Determination of protein concentration

  • Use cells on S+ refreshed 12March2010
    • 1 Ø 10 cm dish each donor
  • Put cells on ice
  • Remove medium
  • Wash twice with 5 mL cold PBS
  • Add 1 mL RIPA buffer
  • Scrape of cells and collect in 1.5 mL tube
  • Sonicate (4x short pulse)
  • Take 10 μL of undiluted and a 5x diluted samples for Bradford assay (Pierce determination)
  • Store samples @ -20 °C

Co-immunoprecipitation part I

  • Beads were coated with anti-PKA antibodies.
  • For 2 samples (D9/D12; Only Beads, Beads with Antibody, Beads w. AB & RIPA and Bead w. AB & Sample)
    • 280 μL beads
    • Spin down and remove EtOH
    • Wash with excess (400 μL) PBS
    • Spin down and remove PBS
    • Add 1:1 PBS:Beads (280 μL)
      • 200 μL for Beads with Antibody, Beads w. AB & RIPA and Bead w.

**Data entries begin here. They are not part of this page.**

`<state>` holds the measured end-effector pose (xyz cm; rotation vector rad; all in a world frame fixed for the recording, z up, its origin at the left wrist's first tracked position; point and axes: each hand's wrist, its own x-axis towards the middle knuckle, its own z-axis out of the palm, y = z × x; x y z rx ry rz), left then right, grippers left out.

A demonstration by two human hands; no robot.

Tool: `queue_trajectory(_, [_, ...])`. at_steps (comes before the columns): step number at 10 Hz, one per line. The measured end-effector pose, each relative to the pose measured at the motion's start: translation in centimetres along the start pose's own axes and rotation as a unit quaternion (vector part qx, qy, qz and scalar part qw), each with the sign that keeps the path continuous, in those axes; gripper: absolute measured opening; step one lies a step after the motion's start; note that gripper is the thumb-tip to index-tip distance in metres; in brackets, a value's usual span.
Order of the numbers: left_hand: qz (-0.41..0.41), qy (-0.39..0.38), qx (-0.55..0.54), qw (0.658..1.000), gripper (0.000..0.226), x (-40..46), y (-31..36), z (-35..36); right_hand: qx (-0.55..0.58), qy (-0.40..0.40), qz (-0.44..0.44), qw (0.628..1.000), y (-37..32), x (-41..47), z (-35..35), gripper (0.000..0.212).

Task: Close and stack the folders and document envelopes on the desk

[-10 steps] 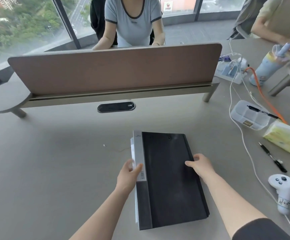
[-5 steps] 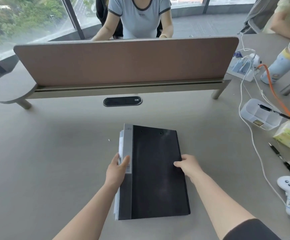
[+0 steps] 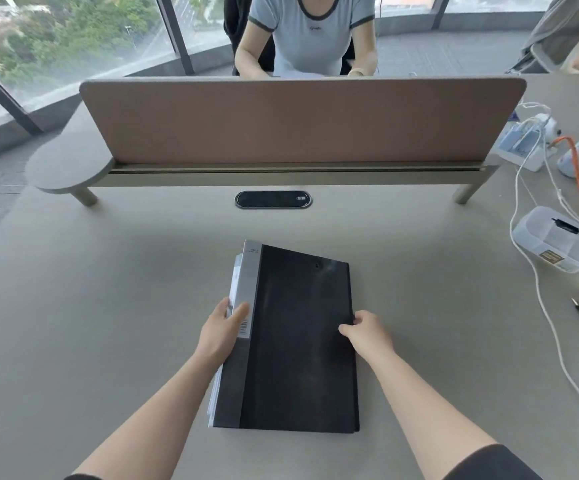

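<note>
You're basically looking at a finished pile here, or close to it. The black folder [image 3: 295, 341] is lying closed, sitting on top of a stack with white sheets [image 3: 234, 282] poking out along its left side, all of it near the middle of the worktop [image 3: 90, 323], a bit toward your near edge.

Your left hand [image 3: 224, 329] is gripping the left side of the stack, thumb lying over the folder's grey spine strip [image 3: 250, 289] and fingers tucked against the paper edges. Your right hand [image 3: 367, 332] is pinching the folder's right edge, fingers curled round it. So both hands are clamped on the pile, one on each side.

My guess is you're squaring things up rather than still closing anything: the top cover is flat and shut. What I can't tell is how many pieces are underneath or whether they're all closed, since the black cover is hiding them. No other folders or envelopes are showing anywhere on the worktop, so what's left is probably just tidying those sticking-out sheets and letting go.
</note>
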<state>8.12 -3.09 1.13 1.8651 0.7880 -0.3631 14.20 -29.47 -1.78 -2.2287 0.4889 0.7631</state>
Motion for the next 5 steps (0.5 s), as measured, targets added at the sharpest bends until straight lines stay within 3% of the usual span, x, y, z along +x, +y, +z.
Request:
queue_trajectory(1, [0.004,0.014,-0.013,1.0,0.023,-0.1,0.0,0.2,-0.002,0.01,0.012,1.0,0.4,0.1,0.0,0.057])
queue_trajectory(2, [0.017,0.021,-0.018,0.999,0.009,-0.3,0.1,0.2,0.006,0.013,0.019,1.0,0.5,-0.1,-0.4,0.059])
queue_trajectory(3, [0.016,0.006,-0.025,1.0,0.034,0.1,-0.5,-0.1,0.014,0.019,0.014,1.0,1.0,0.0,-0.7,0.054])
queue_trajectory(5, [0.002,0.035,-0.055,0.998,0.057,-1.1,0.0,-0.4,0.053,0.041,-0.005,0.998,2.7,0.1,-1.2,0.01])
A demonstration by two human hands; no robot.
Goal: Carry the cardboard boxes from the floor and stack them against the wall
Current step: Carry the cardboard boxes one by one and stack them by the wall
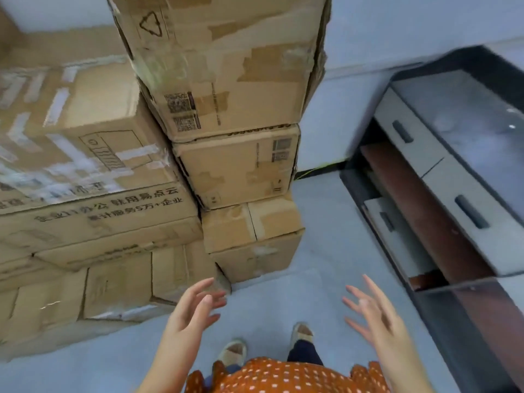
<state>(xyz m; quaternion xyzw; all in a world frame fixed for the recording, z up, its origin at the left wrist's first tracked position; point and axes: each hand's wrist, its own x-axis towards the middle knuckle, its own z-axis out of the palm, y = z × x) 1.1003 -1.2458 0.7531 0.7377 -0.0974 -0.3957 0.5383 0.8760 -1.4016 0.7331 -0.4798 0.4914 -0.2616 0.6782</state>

AB & Sample (D9/D12)
      • 80 μL for Only Beads (D9/D12)
      • (30 μL for each condition)
    • Add 1:100 (PKA RIIβ) antibody (or not for control), 2 μL
    • Incubate ON @ 4 °C

Coating of ELISA plate

  • Mix
    • 24 mL coating buffer (date of preparation 11March2010)
    • 80 μL primary antibody
  • Add 100 μL per well (96-wells plate)
  • Incubate ON

Notes

  • 6-wells plates which had their medium refreshed 12March2010 were thrown out
  • In putting cells to S0 D12 well A2 got 1 mL instead of 0.5 mL DMEM S0, no large complications are to be expected.
  • Cells used for Co-IP and those put to S0 were
  • For the Pierce determination new vials B and C of the standard curve were prepared.

Results

  • Pierce determination Co-IP
    • D9: 2.43 mg/mL
    • D12: 2.10 mg/mL

Conclusion

  • There is enough protein present for Co-IP (>1mg/mL)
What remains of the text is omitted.